What you return must match the listing word for word.

(Beginning of Provided records)

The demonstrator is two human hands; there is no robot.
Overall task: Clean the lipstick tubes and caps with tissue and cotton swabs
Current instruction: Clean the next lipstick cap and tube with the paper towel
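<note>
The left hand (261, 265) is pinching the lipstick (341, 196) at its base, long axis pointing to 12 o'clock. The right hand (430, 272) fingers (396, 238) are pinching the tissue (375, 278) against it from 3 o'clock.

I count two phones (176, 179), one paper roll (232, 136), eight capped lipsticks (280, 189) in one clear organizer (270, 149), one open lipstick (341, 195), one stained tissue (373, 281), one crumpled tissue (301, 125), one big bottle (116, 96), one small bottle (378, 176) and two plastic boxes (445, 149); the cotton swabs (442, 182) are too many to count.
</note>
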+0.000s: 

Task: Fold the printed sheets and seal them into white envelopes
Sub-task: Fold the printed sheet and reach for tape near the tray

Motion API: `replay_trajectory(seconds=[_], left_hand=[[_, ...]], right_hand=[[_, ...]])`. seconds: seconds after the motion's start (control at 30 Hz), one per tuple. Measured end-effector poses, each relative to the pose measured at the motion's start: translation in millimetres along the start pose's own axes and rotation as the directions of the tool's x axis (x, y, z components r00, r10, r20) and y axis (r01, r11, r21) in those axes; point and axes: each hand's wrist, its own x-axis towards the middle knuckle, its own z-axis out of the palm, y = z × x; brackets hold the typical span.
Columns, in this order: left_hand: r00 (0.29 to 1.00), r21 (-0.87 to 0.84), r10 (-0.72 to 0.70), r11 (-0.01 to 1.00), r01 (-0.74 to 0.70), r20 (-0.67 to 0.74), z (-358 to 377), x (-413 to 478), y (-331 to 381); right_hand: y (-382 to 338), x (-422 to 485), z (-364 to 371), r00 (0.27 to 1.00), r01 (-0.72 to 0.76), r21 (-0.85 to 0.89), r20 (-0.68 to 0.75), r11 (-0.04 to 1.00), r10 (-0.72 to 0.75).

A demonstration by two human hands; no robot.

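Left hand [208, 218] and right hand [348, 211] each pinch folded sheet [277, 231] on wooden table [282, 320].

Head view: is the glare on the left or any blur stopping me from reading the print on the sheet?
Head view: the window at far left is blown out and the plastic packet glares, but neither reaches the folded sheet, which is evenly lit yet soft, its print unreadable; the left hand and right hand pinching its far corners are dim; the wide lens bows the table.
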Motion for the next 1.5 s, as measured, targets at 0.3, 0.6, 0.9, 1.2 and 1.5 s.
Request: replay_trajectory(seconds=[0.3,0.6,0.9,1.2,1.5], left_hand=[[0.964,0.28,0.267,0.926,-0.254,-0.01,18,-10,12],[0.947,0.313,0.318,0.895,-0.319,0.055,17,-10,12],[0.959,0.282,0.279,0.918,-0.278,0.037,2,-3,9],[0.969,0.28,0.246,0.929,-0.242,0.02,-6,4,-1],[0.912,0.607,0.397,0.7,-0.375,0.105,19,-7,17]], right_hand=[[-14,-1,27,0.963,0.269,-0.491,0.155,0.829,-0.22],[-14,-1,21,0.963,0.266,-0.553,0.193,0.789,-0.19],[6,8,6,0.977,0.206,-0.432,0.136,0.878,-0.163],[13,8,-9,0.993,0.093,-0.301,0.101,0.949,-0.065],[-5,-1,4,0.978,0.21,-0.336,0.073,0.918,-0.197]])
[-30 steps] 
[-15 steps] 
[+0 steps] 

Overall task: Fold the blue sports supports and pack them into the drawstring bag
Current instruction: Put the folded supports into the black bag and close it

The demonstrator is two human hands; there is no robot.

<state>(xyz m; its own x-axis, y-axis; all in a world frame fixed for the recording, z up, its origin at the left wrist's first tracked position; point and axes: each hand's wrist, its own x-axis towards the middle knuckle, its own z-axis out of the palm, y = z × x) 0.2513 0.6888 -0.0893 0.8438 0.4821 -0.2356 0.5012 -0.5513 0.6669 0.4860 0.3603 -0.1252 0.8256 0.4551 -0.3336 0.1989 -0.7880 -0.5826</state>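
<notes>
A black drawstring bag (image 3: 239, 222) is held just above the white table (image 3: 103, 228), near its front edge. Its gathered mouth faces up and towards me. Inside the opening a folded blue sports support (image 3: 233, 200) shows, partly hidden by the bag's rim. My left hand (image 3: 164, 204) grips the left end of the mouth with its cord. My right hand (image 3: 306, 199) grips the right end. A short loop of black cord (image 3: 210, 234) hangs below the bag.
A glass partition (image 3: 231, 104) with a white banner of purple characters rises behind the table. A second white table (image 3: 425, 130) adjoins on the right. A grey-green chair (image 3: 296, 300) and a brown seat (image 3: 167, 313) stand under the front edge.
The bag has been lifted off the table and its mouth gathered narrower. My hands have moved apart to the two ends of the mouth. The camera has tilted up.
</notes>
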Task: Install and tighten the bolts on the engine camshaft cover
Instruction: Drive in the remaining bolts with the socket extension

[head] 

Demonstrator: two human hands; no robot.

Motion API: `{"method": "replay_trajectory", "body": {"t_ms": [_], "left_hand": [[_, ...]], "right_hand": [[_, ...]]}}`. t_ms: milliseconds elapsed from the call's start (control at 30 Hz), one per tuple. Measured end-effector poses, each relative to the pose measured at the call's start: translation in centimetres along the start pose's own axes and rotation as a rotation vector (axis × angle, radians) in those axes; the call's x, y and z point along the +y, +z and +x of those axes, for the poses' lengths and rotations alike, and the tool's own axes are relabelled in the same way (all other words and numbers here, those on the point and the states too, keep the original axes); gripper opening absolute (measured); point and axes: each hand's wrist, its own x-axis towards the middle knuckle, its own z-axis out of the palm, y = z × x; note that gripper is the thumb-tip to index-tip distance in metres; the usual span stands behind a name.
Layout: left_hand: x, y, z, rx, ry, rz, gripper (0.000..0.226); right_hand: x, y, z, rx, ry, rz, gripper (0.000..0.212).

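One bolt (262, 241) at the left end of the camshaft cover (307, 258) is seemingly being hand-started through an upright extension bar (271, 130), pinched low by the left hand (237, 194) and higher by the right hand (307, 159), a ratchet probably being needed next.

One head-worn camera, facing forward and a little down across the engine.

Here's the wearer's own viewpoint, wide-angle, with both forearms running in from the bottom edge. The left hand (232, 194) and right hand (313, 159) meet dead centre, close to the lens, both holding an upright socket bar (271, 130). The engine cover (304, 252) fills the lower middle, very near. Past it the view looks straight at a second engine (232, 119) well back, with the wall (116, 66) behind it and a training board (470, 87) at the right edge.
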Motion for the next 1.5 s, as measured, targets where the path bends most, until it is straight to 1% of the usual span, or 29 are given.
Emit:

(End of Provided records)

- Solution -
The demonstrator is two human hands; there is no robot.
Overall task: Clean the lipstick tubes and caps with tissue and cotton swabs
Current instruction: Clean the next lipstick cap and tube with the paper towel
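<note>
The left hand (261, 265) is pinching the lipstick (341, 196) at its base, long axis pointing to 12 o'clock. The right hand (430, 272) fingers (396, 238) are pinching the tissue (375, 278) against it from 3 o'clock.

I count two phones (176, 179), one paper roll (232, 136), eight capped lipsticks (280, 189) in one clear organizer (270, 149), one open lipstick (341, 195), one stained tissue (373, 281), one crumpled tissue (301, 125), one big bottle (116, 96), one small bottle (378, 176) and two plastic boxes (445, 149); the cotton swabs (442, 182) are too many to count.
</note>
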+0.000s: 

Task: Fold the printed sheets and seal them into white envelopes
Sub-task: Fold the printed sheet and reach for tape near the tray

Motion API: `replay_trajectory(seconds=[_], left_hand=[[_, ...]], right_hand=[[_, ...]])`. seconds: seconds after the motion's start (control at 30 Hz), one per tuple. Measured end-effector poses, each relative to the pose measured at the motion's start: translation in millimetres along the start pose's own axes and rotation as the directions of the tool's x axis (x, y, z components r00, r10, r20) and y axis (r01, r11, r21) in those axes; point and axes: each hand's wrist, its own x-axis towards the middle knuckle, its own z-axis out of the palm, y = z × x; brackets hold the typical span.
Columns, in this order: left_hand: r00 (0.29 to 1.00), r21 (-0.87 to 0.84), r10 (-0.72 to 0.70), r11 (-0.01 to 1.00), r01 (-0.74 to 0.70), r20 (-0.67 to 0.74), z (-358 to 377), x (-413 to 478), y (-331 to 381); right_hand: y (-382 to 338), x (-422 to 485), z (-364 to 371), r00 (0.27 to 1.00), r01 (-0.72 to 0.76), r21 (-0.85 to 0.89), r20 (-0.68 to 0.75), r11 (-0.04 to 1.00), r10 (-0.72 to 0.75).

A demonstration by two human hands; no robot.

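Left hand [208, 218] and right hand [348, 211] each pinch folded sheet [277, 231] on wooden table [282, 320].

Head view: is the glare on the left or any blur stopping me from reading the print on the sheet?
Head view: the window at far left is blown out and the plastic packet glares, but neither reaches the folded sheet, which is evenly lit yet soft, its print unreadable; the left hand and right hand pinching its far corners are dim; the wide lens bows the table.
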Motion for the next 1.5 s, as measured, targets at 0.3, 0.6, 0.9, 1.2 and 1.5 s.
Request: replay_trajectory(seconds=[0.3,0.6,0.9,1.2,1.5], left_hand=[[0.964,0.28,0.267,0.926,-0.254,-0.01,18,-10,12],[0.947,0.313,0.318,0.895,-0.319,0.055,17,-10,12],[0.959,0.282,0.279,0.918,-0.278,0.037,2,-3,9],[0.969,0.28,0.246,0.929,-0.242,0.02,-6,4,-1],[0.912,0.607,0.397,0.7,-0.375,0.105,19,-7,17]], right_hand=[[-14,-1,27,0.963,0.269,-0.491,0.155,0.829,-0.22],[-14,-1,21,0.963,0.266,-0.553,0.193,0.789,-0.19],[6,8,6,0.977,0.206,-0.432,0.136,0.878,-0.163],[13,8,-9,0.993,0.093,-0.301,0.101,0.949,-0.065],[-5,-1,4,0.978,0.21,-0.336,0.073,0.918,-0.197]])
[-30 steps] 
[-15 steps] 
[+0 steps] 

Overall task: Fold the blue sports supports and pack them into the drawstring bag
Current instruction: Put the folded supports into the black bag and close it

The demonstrator is two human hands; there is no robot.

<state>(xyz m; its own x-axis, y-axis; all in a world frame fixed for the recording, z up, its origin at the left wrist's first tracked position; point and axes: each hand's wrist, its own x-axis towards the middle knuckle, its own z-axis out of the palm, y = z × x) 0.2513 0.6888 -0.0893 0.8438 0.4821 -0.2356 0.5012 -0.5513 0.6669 0.4860 0.3603 -0.1252 0.8256 0.4551 -0.3336 0.1989 -0.7880 -0.5826</state>
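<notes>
A black drawstring bag (image 3: 239, 222) is held just above the white table (image 3: 103, 228), near its front edge. Its gathered mouth faces up and towards me. Inside the opening a folded blue sports support (image 3: 233, 200) shows, partly hidden by the bag's rim. My left hand (image 3: 164, 204) grips the left end of the mouth with its cord. My right hand (image 3: 306, 199) grips the right end. A short loop of black cord (image 3: 210, 234) hangs below the bag.
A glass partition (image 3: 231, 104) with a white banner of purple characters rises behind the table. A second white table (image 3: 425, 130) adjoins on the right. A grey-green chair (image 3: 296, 300) and a brown seat (image 3: 167, 313) stand under the front edge.
The bag has been lifted off the table and its mouth gathered narrower. My hands have moved apart to the two ends of the mouth. The camera has tilted up.
</notes>
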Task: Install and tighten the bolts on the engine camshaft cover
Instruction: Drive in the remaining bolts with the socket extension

[head] 

Demonstrator: two human hands; no robot.

Motion API: `{"method": "replay_trajectory", "body": {"t_ms": [_], "left_hand": [[_, ...]], "right_hand": [[_, ...]]}}`. t_ms: milliseconds elapsed from the call's start (control at 30 Hz), one per tuple. Measured end-effector poses, each relative to the pose measured at the call's start: translation in centimetres along the start pose's own axes and rotation as a rotation vector (axis × angle, radians) in those axes; the call's x, y and z point along the +y, +z and +x of those axes, for the poses' lengths and rotations alike, and the tool's own axes are relabelled in the same way (all other words and numbers here, those on the point and the states too, keep the original axes); gripper opening absolute (measured); point and axes: each hand's wrist, its own x-axis towards the middle knuckle, its own z-axis out of the palm, y = z × x; note that gripper is the thumb-tip to index-tip distance in metres; the usual span stands behind a name.
Layout: left_hand: x, y, z, rx, ry, rz, gripper (0.000..0.226); right_hand: x, y, z, rx, ry, rz, gripper (0.000..0.212).

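One bolt (262, 241) at the left end of the camshaft cover (307, 258) is seemingly being hand-started through an upright extension bar (271, 130), pinched low by the left hand (237, 194) and higher by the right hand (307, 159), a ratchet probably being needed next.

One head-worn camera, facing forward and a little down across the engine.

Here's the wearer's own viewpoint, wide-angle, with both forearms running in from the bottom edge. The left hand (232, 194) and right hand (313, 159) meet dead centre, close to the lens, both holding an upright socket bar (271, 130). The engine cover (304, 252) fills the lower middle, very near. Past it the view looks straight at a second engine (232, 119) well back, with the wall (116, 66) behind it and a training board (470, 87) at the right edge.
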Motion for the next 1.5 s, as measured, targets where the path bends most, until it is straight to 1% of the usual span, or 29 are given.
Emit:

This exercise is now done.